Peluang dan tantangan
Dalam melakukan strategi bisnis dan ekspansi pasar, Raymond mengaku tidak menemukan kendala yang besar karena sejak mulanya, perusahaan sudah memiliki pondasi yang baik. Dalam mana, perusahaan sudah menentukan lokasi-lokasi strategis dalam menjangkau calon konsumen. Hingga saat ini, Nanostix sudah berekspansi ke berberapa kota, seperti Palembang, Medan, Bandung, Surabaya, Bali, Makassar, Balikpapan, dan Jakarta. “Setiap kota memiliki pergerakan dan karakteristiknya tersendiri. Kami berinovasi dan melakukan penyesuaian dengan keadaan di lapangan,” jelas Raymond.
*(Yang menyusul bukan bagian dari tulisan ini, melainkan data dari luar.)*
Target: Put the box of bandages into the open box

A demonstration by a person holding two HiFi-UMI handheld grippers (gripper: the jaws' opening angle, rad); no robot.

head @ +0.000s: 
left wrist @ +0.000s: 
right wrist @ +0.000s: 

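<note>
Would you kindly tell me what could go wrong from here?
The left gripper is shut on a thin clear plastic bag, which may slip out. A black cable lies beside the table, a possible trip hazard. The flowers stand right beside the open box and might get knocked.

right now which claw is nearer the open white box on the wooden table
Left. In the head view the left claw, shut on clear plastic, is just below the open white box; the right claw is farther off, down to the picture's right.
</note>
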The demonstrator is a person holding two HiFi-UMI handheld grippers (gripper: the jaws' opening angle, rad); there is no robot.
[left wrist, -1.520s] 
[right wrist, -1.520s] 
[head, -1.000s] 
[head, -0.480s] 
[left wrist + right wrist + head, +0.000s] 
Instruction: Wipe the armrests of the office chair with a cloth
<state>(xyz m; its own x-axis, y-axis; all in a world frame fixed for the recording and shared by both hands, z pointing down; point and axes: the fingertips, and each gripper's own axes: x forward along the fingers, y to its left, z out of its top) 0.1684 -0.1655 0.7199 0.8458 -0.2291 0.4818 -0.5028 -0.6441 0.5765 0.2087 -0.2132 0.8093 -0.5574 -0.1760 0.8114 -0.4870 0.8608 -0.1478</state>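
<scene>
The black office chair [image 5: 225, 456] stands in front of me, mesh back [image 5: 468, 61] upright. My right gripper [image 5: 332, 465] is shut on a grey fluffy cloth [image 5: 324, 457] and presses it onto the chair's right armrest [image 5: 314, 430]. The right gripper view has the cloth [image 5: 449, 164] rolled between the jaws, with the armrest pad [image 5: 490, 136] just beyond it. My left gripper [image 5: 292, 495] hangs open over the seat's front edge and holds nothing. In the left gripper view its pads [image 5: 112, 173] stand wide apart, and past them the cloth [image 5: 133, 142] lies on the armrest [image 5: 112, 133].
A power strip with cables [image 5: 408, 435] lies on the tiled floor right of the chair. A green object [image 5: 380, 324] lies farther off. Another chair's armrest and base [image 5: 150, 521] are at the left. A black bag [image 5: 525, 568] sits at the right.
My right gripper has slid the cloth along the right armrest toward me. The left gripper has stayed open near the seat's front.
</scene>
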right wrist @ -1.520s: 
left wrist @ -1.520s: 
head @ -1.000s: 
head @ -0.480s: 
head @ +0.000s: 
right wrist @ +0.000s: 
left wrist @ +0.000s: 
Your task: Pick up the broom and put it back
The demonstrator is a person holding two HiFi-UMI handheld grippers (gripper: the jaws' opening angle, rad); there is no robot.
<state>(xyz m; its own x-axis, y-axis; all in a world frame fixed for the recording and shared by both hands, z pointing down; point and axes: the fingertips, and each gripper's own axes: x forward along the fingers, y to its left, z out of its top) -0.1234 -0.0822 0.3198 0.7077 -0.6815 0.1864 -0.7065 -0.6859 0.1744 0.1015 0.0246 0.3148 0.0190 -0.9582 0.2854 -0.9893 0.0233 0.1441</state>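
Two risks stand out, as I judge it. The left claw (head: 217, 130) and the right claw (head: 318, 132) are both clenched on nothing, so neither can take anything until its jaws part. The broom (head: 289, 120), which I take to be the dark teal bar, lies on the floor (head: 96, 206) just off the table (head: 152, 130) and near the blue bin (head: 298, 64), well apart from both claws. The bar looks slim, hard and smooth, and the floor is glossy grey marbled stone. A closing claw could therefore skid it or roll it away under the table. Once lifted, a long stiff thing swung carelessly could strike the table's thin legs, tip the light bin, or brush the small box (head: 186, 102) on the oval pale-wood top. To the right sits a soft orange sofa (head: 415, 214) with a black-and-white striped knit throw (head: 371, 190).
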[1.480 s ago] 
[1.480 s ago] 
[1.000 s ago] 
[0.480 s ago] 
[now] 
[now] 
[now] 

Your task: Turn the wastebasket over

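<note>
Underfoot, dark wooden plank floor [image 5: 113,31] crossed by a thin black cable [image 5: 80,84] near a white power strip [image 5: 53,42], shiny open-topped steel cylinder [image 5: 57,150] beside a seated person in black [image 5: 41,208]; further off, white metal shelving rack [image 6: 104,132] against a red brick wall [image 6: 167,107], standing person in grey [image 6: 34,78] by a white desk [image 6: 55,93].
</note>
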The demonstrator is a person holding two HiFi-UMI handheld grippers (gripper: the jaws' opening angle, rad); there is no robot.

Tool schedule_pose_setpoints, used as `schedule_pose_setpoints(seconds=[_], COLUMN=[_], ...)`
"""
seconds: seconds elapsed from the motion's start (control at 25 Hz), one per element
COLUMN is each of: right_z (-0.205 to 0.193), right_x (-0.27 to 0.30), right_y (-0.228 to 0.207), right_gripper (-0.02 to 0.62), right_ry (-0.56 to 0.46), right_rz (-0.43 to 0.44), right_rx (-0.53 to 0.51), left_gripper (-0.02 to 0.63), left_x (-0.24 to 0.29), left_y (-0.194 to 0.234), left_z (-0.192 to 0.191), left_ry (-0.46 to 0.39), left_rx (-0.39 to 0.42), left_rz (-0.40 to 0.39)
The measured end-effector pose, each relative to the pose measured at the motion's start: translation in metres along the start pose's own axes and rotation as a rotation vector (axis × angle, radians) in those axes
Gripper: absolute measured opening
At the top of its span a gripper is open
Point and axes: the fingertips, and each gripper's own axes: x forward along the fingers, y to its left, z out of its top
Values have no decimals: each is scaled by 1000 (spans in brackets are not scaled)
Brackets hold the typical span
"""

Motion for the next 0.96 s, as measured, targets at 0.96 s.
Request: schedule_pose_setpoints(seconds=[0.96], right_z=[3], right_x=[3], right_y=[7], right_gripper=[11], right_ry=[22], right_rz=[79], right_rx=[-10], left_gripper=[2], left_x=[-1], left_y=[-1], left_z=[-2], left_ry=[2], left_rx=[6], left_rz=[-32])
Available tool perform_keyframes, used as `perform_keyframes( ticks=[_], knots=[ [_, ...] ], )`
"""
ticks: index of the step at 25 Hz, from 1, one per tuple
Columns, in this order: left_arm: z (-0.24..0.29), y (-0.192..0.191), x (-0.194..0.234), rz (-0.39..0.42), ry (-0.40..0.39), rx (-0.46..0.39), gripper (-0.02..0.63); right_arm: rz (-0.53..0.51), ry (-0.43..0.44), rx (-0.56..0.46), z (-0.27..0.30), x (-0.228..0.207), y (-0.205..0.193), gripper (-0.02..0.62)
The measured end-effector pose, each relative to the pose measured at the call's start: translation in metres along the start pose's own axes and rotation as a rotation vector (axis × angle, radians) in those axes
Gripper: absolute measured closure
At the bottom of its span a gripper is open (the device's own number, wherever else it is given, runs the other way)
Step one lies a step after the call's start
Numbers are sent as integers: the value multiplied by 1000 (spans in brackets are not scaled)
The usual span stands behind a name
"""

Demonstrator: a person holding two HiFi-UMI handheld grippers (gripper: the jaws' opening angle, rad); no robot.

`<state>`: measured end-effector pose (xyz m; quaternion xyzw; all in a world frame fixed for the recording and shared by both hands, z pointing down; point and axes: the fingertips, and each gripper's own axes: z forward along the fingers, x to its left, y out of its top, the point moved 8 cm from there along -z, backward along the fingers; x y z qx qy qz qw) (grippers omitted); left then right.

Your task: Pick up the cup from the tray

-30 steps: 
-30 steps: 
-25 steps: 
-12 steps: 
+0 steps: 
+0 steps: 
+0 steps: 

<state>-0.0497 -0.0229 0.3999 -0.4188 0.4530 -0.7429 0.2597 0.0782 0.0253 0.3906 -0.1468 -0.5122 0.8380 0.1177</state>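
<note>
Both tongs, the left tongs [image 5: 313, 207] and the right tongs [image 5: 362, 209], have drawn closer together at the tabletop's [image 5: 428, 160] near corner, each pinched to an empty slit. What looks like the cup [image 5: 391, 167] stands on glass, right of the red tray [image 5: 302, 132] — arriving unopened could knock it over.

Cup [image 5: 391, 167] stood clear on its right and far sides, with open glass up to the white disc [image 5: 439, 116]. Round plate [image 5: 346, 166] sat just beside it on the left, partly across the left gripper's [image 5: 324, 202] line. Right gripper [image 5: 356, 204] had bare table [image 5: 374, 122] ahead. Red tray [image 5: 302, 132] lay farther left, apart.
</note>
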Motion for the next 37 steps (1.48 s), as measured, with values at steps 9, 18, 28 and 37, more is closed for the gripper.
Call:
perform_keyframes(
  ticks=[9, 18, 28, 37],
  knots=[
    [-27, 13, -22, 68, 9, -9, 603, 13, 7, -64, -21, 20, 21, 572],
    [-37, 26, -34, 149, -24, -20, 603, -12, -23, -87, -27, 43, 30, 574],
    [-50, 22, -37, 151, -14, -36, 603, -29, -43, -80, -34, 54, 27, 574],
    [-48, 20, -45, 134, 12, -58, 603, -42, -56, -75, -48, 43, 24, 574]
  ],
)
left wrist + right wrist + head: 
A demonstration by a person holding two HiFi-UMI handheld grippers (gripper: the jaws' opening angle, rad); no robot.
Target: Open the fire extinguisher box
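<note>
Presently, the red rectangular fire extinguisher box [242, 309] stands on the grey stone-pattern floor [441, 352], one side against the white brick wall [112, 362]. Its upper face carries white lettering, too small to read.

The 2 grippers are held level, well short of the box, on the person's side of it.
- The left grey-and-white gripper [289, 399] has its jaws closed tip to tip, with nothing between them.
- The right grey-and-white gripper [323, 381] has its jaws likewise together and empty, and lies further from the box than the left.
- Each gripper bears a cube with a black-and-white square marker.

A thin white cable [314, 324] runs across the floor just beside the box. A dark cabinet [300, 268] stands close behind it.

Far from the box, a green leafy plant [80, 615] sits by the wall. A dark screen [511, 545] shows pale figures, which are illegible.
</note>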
Meskipun sudah memiliki target pasarnya tersendiri, Raymond mengaku masih menemukan beberapa tantangan dalam menjalankan campaign produk. Tantangan pertama datang dari aspek ground activation. Dengan fokus pada user experience, Nanostix mengajak calon pengguna untuk mencoba produk secara langsung. Sayangnya, tidak semua tempat mengizinkan adanya uap.
Tantangan selanjutnya adalah harga produk yang masih terbatas pada segmentasi masyarakat menengah ke atas (B+ ke A). Bagi Raymond, penting untuk memilih segmentasi yang sesuai dengan harga produk dan fokus pada perokok yang benar-benar ingin berhenti.
Untuk merespons tantangan yang ada, Nanostix memunculkan program drop shipper untuk membantu pengguna-penggunanya mendapatkan penghasilan saat pandemi. Melalui pengguna, pengetahuan akan produk dapat tersampaikan dengan baik. Tidak hanya pengguna, nonpengguna juga dapat melakukan pemasaran produk dengan mempelajari marketing kit yang sudah disiapkan oleh Nanostix. Bahkan, Nanostix juga menyediakan pelatihan public speaking bagi mereka yang membutuhkannya sebelum memasarkan produk.
Untuk industri HPTL
Raymond menilai industri HPTL saat ini semakin berkembang. Dengan adanya berbagai produk HPTL, konsumen akan semakin memiliki banyak pilihan. Selanjutnya, bergantung dari bagaimana produsen membangun relasi dengan konsumen dan me-manage pasarnya masing-masing.
Raymond mengajak teman-teman yang ingin berhenti merokok, untuk datang ke store Nanostix dan mencoba sensasi produknya secara langsung. Bagi Raymond, pengguna Nanostix yang sudah berhasil berhenti merokok bahkan berhenti menggunakan vape, merupakan penanda suksesnya visi Nanostix. “Meskipun pelanggan kami berkurang satu, tetapi cerita suksesnya bisa menjadi inspirasi untuk yang lain,” ungkap Raymond sebagai penutup perbincangan di hari itu.